══ INPUT DATA ══

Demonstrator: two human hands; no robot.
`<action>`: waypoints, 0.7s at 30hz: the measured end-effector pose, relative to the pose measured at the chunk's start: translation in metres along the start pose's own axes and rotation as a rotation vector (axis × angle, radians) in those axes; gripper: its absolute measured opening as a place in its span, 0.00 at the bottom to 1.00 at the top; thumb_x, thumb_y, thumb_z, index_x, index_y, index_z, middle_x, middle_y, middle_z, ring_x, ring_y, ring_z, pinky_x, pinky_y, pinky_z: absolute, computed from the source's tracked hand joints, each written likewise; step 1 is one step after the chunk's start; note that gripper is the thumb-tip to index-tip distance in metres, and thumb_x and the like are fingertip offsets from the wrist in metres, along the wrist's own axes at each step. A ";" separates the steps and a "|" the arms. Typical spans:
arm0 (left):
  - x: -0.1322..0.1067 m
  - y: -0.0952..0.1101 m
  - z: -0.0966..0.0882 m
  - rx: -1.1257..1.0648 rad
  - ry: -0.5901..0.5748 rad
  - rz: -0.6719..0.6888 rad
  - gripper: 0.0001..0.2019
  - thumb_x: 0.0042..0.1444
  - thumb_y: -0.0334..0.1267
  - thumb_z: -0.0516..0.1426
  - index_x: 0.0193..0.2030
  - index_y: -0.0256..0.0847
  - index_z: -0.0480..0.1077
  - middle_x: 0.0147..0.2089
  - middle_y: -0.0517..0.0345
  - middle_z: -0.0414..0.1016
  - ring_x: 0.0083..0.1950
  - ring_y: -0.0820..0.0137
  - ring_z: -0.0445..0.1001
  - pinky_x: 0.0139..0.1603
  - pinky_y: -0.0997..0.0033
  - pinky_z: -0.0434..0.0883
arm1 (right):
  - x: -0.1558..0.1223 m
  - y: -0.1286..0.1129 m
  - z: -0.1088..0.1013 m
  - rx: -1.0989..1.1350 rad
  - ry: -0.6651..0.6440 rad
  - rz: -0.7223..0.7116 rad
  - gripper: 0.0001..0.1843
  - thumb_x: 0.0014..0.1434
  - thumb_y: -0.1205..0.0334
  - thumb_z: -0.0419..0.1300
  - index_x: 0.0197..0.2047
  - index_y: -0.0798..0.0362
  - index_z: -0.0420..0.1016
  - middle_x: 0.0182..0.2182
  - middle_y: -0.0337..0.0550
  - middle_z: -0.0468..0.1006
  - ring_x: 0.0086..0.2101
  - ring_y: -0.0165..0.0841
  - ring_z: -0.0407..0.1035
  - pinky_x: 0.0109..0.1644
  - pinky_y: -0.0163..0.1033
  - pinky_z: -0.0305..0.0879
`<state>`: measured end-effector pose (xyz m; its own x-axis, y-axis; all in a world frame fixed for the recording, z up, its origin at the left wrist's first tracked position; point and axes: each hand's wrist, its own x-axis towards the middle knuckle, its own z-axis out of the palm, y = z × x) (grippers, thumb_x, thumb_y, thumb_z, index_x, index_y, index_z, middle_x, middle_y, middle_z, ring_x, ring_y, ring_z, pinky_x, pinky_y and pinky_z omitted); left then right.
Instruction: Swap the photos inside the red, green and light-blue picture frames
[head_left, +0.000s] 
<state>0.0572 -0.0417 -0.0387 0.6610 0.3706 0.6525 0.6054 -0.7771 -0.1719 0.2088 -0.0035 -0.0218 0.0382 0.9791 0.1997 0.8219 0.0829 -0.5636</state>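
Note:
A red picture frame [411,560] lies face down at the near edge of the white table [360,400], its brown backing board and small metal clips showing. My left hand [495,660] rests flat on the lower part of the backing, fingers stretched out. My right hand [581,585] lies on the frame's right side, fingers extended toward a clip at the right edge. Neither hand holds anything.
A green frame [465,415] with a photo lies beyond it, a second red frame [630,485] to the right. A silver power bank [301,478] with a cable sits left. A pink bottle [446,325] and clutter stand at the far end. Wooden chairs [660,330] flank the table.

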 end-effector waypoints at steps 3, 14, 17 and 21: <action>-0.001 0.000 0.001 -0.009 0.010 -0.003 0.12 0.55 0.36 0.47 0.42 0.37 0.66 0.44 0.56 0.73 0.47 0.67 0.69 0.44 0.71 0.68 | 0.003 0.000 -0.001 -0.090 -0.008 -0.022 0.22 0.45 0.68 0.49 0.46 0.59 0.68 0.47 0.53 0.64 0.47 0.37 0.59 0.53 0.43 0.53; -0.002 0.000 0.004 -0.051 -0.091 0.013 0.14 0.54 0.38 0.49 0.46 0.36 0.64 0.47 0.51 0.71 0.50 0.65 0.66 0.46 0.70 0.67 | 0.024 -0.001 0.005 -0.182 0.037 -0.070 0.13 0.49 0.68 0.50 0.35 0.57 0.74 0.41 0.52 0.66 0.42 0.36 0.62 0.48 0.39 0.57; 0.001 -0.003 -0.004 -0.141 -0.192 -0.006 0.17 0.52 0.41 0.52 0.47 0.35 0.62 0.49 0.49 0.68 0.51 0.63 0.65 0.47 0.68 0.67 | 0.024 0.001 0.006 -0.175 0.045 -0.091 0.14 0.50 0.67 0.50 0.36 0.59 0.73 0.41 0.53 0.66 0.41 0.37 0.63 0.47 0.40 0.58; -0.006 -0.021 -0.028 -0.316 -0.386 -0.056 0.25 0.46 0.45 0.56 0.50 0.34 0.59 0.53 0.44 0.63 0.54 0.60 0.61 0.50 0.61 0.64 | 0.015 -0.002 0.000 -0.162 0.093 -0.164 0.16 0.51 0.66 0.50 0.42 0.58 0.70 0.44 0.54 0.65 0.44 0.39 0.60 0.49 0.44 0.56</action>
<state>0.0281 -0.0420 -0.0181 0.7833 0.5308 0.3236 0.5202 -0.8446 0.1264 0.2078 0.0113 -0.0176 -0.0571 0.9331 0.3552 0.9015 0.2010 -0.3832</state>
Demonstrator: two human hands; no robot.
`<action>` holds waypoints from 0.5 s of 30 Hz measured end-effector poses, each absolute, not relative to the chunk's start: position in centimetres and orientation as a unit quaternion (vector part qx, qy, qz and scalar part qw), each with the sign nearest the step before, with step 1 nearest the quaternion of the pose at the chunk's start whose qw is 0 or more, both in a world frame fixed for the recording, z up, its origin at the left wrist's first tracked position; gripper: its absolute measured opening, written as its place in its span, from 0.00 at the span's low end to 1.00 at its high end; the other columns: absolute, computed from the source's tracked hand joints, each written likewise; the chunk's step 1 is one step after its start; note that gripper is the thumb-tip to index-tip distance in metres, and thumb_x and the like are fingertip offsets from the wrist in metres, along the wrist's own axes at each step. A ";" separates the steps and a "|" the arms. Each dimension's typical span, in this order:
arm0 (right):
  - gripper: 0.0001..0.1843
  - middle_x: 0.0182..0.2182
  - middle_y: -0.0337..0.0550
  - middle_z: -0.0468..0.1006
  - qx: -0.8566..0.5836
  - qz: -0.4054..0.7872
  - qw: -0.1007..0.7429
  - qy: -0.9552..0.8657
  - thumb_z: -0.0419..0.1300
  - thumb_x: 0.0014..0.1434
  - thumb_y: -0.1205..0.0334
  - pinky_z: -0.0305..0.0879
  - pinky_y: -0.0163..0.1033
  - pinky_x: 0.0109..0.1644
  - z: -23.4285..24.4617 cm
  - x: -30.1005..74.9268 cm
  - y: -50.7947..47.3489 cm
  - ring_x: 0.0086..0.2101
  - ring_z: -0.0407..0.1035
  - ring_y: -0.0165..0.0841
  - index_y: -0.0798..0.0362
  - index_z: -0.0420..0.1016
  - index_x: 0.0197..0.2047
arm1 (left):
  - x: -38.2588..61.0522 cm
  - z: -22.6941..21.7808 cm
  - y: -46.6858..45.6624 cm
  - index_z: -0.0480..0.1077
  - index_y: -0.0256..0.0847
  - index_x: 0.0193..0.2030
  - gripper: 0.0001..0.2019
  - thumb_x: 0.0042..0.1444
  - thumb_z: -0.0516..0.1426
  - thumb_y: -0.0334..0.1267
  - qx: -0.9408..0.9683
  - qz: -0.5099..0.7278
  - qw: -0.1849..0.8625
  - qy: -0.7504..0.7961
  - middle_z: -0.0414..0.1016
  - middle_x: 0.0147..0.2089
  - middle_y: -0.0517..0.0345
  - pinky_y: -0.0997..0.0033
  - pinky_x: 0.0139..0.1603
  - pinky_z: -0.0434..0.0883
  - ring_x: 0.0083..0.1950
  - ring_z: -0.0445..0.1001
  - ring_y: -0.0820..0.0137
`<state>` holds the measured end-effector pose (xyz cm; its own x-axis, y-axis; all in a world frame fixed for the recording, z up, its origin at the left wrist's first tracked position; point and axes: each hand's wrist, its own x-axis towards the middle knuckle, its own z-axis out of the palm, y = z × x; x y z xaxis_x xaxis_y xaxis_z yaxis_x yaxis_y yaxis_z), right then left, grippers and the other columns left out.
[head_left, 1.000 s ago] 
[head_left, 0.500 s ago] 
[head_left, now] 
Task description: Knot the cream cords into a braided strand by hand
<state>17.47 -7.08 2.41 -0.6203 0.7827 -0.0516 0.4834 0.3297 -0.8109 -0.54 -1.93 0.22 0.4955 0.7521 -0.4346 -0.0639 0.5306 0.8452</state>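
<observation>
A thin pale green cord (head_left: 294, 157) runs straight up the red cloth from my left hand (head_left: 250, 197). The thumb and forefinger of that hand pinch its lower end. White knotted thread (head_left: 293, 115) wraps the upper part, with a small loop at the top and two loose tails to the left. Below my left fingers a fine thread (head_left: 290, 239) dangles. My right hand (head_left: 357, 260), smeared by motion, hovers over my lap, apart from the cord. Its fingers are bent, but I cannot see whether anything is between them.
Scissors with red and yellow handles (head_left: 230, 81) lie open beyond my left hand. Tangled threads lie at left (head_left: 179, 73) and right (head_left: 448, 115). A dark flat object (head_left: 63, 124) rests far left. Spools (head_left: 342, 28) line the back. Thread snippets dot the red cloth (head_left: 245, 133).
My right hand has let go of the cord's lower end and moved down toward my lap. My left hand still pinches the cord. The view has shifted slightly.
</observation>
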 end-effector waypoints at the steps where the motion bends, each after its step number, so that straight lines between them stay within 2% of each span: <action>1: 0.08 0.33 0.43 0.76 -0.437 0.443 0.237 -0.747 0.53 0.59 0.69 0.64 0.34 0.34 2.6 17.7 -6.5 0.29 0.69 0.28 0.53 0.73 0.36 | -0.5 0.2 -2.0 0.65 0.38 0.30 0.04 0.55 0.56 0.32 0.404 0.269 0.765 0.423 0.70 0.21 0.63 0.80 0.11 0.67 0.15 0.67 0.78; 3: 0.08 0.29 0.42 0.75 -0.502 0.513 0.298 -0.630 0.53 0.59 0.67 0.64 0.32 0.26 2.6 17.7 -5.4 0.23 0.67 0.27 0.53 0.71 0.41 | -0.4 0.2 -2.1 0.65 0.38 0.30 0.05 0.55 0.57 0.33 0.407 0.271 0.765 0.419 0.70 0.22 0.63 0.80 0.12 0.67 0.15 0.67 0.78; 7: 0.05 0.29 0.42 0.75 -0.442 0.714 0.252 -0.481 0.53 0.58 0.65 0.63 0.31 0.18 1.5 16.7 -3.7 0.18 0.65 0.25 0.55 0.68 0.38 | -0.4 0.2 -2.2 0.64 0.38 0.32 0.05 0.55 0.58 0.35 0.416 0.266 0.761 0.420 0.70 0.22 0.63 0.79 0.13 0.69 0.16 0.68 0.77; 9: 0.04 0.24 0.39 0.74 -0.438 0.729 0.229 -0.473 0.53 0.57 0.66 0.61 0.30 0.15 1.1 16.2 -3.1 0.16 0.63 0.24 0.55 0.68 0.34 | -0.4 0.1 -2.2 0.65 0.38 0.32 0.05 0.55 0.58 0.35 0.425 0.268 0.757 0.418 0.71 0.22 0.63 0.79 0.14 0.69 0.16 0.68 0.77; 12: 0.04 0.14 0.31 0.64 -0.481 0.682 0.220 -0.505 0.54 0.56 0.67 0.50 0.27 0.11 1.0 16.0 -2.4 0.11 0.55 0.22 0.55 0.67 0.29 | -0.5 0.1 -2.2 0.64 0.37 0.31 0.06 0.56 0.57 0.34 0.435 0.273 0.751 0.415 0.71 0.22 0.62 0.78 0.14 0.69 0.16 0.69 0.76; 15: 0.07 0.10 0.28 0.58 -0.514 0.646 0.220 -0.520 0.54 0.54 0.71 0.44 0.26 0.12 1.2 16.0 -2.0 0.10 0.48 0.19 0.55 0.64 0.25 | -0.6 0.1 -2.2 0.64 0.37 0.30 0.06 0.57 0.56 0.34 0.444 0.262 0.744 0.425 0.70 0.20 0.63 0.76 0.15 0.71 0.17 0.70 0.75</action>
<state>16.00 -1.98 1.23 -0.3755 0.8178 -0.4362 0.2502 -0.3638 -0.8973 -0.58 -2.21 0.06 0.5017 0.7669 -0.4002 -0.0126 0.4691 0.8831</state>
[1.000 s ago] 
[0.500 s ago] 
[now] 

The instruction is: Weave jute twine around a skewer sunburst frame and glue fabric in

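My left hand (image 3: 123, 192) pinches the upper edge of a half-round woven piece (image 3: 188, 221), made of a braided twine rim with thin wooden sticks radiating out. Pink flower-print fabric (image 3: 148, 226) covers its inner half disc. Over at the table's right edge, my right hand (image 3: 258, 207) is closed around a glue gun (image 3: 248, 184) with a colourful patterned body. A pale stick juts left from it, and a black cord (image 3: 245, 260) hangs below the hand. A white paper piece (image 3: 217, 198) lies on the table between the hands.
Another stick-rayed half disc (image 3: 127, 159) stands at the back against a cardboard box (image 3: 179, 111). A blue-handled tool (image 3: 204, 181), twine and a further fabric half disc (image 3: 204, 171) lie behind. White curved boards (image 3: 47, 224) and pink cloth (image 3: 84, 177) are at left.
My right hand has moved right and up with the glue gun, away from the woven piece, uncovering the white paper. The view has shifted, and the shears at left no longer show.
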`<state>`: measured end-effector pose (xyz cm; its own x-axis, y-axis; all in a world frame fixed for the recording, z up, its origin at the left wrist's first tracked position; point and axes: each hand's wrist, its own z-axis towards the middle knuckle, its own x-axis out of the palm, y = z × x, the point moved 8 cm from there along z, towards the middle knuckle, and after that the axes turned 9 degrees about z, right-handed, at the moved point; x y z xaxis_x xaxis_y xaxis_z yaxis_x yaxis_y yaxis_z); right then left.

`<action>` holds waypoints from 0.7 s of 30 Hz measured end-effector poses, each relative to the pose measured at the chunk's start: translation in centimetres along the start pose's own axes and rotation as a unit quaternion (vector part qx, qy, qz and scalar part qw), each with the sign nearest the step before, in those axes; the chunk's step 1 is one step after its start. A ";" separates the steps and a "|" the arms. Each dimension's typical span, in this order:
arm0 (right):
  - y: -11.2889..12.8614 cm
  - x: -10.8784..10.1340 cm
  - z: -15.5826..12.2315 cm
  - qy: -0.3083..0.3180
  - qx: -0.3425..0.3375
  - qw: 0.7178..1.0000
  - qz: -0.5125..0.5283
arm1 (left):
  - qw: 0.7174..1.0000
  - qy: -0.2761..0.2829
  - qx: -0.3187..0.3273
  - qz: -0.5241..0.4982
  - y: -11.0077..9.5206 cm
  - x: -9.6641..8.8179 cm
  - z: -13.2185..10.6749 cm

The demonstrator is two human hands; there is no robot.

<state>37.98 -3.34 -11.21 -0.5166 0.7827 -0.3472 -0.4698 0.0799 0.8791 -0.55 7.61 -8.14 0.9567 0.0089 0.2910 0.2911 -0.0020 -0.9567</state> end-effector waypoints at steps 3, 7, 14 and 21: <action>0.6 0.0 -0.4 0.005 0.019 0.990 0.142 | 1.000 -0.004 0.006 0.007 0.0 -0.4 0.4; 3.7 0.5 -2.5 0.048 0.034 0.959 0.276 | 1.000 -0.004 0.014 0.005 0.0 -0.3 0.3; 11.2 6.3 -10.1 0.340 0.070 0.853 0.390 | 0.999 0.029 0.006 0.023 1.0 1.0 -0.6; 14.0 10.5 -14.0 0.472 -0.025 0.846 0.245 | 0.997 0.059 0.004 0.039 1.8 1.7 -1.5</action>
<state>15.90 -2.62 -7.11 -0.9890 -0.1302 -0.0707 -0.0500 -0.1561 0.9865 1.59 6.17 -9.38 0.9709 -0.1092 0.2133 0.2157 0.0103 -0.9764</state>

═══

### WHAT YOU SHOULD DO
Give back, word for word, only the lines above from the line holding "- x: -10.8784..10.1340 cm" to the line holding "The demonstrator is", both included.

### COMPLETED EXERCISE
  - x: -10.8784..10.1340 cm
  - z: -15.5826..12.2315 cm
  - qy: -0.3083..0.3180
  - qx: -0.3425..0.3375
  - qw: 0.7178..1.0000
  - qz: -0.5125..0.5283
arm1 (left):
  - qw: 0.7174..1.0000
  - qy: -0.2761..0.2829
  - qx: -0.3187..0.3273
  - qz: -0.5241..0.4982
  - y: -11.0077..9.5206 cm
  - x: -9.6641..8.8179 cm
  - z: -13.2185..10.6749 cm

The demonstrator is two human hands; there is no robot.

With this, the exercise has been completed.